Mutational analysis permits us to study only one gene at a time and does not provide information about all the genes that are expressed during a particular process. This information can be obtained by sequencing all the mRNAs that are expressed during the process. By sequencing expressed sequenced tags (ESTs) and expression profiling, Harrison has determined the changes in gene expression that occur during the M. truncatula-AM fungal symbiosis. Genes such as peroxidases and leucine-rich repeat receptor kinases are downregulated, whereas genes involved in cytokinin synthesis are upregulated. On the basis of EST sequencing and similarity searches, Satoshi Tabata (Kazusa DNA Research Institute, Japan) reported that around 36% of EST sequences obtained from a normalized L. japonicus cDNA library are novel and may be unique to legumes.

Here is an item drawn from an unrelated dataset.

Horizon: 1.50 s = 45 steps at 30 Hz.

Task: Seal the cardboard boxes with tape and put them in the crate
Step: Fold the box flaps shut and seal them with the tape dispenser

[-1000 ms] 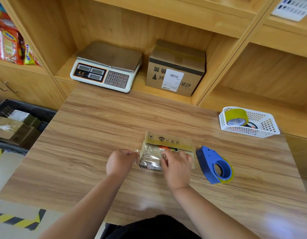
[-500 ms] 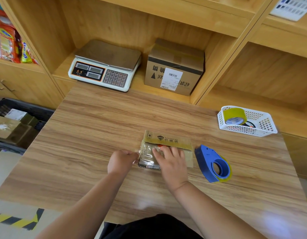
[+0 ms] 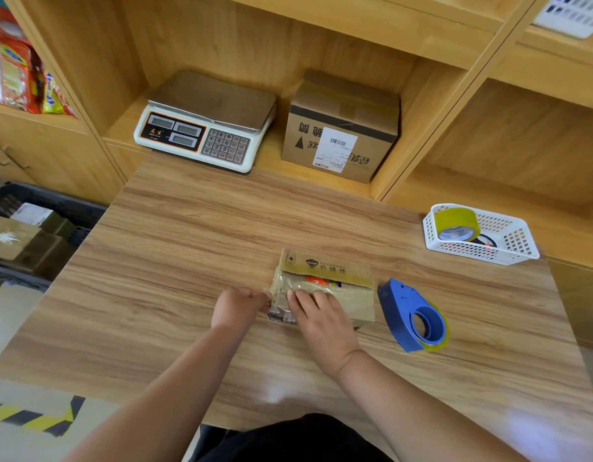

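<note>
A small flat cardboard box (image 3: 341, 271) lies on the bench (image 3: 188, 261) at the middle of the frame. Its far strip carries a dark logo, and its near part is covered in crinkled clear tape. Just right of it, a blue tape dispenser (image 3: 405, 311) lies on its side, loaded with a yellowish roll (image 3: 445, 331). A spare tape roll (image 3: 456, 225) stands tilted at the right edge. A larger taped box (image 3: 341, 128) with a white label stands on the shelf at upper centre. The dark crate (image 3: 55, 201), at the left edge beside the bench, holds several brown boxes (image 3: 11, 235).
</note>
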Each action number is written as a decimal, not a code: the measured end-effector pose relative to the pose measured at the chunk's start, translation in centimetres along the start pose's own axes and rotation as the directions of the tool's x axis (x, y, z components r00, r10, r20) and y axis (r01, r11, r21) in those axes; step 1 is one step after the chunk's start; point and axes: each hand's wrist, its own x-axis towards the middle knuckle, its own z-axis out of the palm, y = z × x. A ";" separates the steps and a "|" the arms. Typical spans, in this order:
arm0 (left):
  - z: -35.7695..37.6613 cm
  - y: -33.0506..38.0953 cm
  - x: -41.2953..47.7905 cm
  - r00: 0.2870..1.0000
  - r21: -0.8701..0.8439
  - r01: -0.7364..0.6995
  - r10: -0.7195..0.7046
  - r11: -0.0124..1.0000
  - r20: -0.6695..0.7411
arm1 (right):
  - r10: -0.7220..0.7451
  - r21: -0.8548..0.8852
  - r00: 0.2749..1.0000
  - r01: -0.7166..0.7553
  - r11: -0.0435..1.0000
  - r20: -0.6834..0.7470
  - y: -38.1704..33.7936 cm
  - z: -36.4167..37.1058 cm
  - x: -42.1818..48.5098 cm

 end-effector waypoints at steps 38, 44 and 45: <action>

Another means of identifying all the genes involved in a plant process is to analyze the spectrum of proteins expressed in the cell using two-dimensional gels followed by mass spectrometry. Gerhard Saalbach (Riose National Laboratory, Denmark) has used this approach to identify the proteins present in the peribacteroid space and peribacteroid membrane of the rhizobial symbiosome, which is in intimate contact with the plant cell (see Figure 1). Thirteen different proteins of bacteroid origin, including malate dehydrogenase, three bacterial chaperonins and a bacterial homolog to plant disulfide isomerase, have been identified.
A knowledge of the synteny (that is, the existence of chromosomal regions containing the same genes in the same order) between model legumes and economically important legumes would help us to clone genes more easily from the latter, for which little genetic information is available. In addition, syntenic relationships will help us to understand how crops evolved from the simpler model legumes. Nevin Young (University of Minnesota, St Paul, USA) has identified more than 50 contigs of around 150-200 kilobases in the soybean (Glycine max) genome that have synteny with M. truncatula. It is not yet known whether these syntenies are conserved in L. japonicus.
Clearly, studies of M. truncatula and L. japonicus are likely to prove invaluable both to understanding the basic biology of legumes and to improving leguminous crops.